I am doing research on compressive sensing on GPU. I am confused how to tackle the calculations on GPU with compressive sensing means which part of code I make kernel. Would you like to guide me in this situation?

A flow chart of my code is

Input : an image ,sensing matrix

Output: image

for 1:length(image)

// send each row at a time

1-compressed the signal(a row)

2-scaling

3-iterations

1-prune weights as their parameters go to zero
2-compute new weights
3-learn correlation structure in blocks
4-check stopping condition
end

4-reconstruct original signal ( a row)

end

Now help me in deciding that whether a compressed signal (row) is input of my kernel or I make the iteration steps the separate kernels?

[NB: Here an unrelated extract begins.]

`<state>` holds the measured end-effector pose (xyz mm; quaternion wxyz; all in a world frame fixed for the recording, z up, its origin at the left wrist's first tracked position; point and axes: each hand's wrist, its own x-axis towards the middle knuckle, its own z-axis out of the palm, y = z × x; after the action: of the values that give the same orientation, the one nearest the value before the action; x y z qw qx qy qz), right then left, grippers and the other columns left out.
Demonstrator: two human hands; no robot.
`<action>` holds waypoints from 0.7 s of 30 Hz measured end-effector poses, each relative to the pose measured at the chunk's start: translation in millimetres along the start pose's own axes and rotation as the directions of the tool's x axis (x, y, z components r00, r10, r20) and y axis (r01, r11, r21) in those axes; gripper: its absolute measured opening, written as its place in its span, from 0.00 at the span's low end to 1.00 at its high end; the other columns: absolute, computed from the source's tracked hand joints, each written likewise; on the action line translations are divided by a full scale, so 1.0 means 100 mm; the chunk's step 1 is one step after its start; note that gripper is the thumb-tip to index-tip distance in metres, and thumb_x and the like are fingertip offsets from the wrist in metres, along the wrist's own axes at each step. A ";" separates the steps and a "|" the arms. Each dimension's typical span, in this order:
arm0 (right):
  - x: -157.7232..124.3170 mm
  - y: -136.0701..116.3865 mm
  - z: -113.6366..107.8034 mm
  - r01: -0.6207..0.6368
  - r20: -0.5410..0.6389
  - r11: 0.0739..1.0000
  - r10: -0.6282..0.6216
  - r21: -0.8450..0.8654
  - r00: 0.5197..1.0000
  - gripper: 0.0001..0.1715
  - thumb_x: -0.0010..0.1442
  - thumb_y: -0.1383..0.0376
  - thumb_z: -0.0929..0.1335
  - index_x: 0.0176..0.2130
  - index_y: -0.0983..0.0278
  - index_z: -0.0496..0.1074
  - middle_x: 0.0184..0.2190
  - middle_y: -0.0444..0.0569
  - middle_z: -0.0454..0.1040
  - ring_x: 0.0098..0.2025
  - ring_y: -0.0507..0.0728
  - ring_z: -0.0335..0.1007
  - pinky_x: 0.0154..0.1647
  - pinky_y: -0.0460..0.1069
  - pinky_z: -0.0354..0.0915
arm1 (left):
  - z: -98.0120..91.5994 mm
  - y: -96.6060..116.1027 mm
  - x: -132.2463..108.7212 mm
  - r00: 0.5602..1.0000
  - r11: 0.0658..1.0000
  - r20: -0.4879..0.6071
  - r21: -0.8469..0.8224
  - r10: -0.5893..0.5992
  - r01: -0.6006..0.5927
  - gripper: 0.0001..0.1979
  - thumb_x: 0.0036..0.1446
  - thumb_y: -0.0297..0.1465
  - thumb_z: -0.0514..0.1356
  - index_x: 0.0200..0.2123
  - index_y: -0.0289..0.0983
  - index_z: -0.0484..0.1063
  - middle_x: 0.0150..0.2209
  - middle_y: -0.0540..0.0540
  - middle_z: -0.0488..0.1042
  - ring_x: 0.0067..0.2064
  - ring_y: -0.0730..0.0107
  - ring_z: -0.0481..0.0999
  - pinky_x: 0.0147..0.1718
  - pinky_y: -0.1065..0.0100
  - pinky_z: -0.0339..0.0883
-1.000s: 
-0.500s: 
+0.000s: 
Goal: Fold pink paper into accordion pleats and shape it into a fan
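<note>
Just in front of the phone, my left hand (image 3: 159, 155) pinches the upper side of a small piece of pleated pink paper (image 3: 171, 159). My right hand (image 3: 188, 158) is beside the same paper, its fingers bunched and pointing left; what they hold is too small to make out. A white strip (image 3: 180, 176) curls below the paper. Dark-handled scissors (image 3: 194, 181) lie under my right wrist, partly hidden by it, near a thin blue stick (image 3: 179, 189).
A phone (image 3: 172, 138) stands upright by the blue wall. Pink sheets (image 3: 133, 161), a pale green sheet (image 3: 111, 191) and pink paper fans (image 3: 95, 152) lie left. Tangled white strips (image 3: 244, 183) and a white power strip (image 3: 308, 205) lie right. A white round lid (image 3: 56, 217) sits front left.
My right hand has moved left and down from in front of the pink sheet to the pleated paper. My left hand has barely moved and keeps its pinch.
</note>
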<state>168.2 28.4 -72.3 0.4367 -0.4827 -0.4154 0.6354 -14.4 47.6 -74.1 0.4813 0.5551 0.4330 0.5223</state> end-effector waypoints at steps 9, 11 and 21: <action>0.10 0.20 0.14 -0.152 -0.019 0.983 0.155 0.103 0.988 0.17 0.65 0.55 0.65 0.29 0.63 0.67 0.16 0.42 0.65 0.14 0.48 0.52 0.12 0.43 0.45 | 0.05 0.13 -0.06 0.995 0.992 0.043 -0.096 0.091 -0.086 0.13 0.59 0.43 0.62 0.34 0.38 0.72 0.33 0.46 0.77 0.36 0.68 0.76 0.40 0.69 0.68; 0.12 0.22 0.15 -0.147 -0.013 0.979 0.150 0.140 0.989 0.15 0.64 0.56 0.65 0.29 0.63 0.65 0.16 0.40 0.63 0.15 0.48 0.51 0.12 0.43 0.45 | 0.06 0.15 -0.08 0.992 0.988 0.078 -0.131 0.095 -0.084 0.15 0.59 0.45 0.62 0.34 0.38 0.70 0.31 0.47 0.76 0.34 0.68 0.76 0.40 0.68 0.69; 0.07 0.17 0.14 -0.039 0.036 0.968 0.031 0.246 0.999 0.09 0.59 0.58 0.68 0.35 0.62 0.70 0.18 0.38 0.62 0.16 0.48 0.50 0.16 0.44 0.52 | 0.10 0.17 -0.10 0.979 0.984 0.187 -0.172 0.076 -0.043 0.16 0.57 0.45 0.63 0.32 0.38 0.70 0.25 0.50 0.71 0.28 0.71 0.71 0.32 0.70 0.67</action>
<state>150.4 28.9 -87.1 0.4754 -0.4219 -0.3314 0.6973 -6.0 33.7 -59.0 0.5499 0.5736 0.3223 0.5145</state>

you have provided a flow chart, which is great
at the same time, you have to admit that it is still very vague - instead of a black-box, it is now a brown black-box

it would be difficult to determine how to effectively break up this problem, if it is unclear what each component does, and what its inputs are
perhaps note a one-line/ paragraph summary of each line of the flow chart

for example:

how big is a matrix?
are the rows and calculation on rows independent of each other?
what is an iteration?
learn correlation structure in blocks? ???

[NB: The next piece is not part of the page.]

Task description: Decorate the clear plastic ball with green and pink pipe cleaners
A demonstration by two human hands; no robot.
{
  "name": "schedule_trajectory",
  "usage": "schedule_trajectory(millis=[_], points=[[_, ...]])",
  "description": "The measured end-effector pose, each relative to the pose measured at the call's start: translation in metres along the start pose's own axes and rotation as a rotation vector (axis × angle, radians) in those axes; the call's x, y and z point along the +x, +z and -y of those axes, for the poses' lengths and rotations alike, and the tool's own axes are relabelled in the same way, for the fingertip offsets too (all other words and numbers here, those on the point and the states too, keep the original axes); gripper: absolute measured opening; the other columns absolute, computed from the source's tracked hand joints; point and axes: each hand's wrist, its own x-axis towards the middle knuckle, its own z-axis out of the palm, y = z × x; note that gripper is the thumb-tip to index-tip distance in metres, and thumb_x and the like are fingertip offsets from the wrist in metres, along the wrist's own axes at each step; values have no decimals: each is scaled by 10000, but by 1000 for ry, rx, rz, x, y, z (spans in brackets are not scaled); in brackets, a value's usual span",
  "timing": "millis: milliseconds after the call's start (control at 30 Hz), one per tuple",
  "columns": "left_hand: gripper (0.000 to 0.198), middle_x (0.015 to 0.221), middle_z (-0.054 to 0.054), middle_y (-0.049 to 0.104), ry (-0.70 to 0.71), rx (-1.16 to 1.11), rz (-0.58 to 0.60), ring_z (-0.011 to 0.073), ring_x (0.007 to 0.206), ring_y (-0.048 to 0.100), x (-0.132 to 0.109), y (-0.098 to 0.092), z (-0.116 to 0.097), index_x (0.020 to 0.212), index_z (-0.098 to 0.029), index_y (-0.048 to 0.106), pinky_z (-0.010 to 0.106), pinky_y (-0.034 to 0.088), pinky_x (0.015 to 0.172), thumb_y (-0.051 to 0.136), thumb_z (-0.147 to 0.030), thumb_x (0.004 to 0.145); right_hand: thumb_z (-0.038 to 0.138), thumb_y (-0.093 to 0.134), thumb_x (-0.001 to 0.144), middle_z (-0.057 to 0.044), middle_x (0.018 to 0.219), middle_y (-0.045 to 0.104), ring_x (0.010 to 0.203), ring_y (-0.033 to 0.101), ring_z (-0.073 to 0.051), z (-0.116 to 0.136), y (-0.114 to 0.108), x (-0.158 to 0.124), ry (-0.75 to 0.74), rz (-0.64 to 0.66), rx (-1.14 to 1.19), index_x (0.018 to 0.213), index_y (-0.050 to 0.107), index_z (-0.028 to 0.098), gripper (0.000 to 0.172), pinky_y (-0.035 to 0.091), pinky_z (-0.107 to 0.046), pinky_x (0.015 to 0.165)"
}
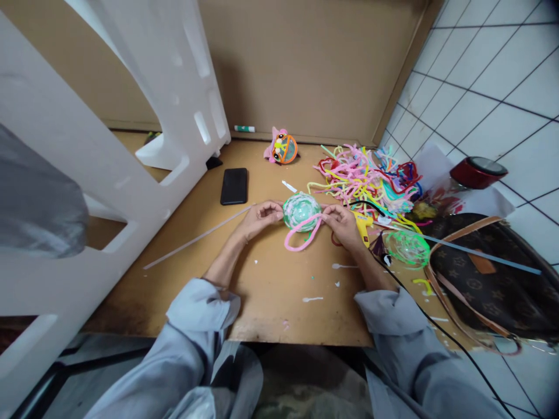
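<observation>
Between my hands, just above the wooden table, is a round craft piece [300,208] wound in mint green and white fuzzy strands, with a clear middle. My left hand [264,216] pinches its left edge between thumb and fingers. At the right edge, the closed fingers of my right hand [343,224] grip a pink pipe cleaner [297,249]. That pipe cleaner bends into a loop hanging over the front of the piece. A yellow glue gun [362,226] lies beside my right hand, partly hidden by it.
A heap of coloured pipe cleaners [362,177] lies at the back right. Around are a small decorated figure [283,148], a black phone [234,186], a green-wound piece [408,249], a brown handbag [502,273] and a red-lidded jar [478,173]. A black cable [419,305] crosses the right side.
</observation>
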Motion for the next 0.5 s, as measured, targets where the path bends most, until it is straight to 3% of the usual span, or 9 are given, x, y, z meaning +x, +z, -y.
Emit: schedule_trajectory(millis=[233,400,500], points=[[415,1262,165,693,-10,-22,107,320,1233,616,1,-7,2,787,-168,731,442,450,1067,899,-497,598,557,780,692,-65,1061,737,741,684,-166,-2,1,-1,-37,-49,-14,730,560,235,392,568,-329,713],[392,1350,191,642,-39,-13,127,344,1265,603,1,-9,4,747,-160,742,474,445,1075,942,-421,534,552,767,730,-32,817,712,831,701,-203,0,1,-2,-57,-46,-51,726,552,244,375,567,-336,771],[397,1348,198,646,-39,-11,152,370,1296,580,2,-11,3,752,-163,760,501,428,1095,936,-450,541,546,763,736,-31,781,695,868,708,-215,0,0,-3,-61,-50,-56,719,547,249,367,567,-340,788]])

is error determined per row, or across multiple rows?

“2-check correlation structure in blocks”

???

"3-check stopping condition "

???

“4-reconstruct original signal (1,512)”

???

i suppose the main question is: are calculations done on rows dependent on input from the row only, or other rows as well; can you process rows independently of each other, or are there dependencies between rows to be met

if not you would likely have 1 kernel, with kernel dimensions according to the number of rows (grid dimension), and the width of a row (block dimension)
otherwise, the dependencies would likely determine the proper division of labour

actualy I want to make a row as one thread. all rows work independently. there are some variables which have fix value. should I make those shared memory ?

in first step scaling, I wat to take standard deviation of whole row.then scale whole row with a constant number. after this , in a loop ,following equation executes
phiB (256,512)=phiB(256,512)+Phi(256,64)*sigma(64,64)*Phi’(64,256);
now tell me if I make single row a thread then this calculations can execute?

which i interpret as 512 rows; 512 elements per row

so where do (256, 1) and (256,512) come from?

“in first step scaling, I wat to take standard deviation of whole row.then scale whole row with a constant number.”

here, i propose using a thread block per row, and a thread block for each row (dB(row_elements, 1, 1); dG(nr_of_rows, 1, 1)

“after this , in a loop ,following equation executes
phiB (256,512)=phiB(256,512)+Phi(256,64)*sigma(64,64)*Phi’(64,256);”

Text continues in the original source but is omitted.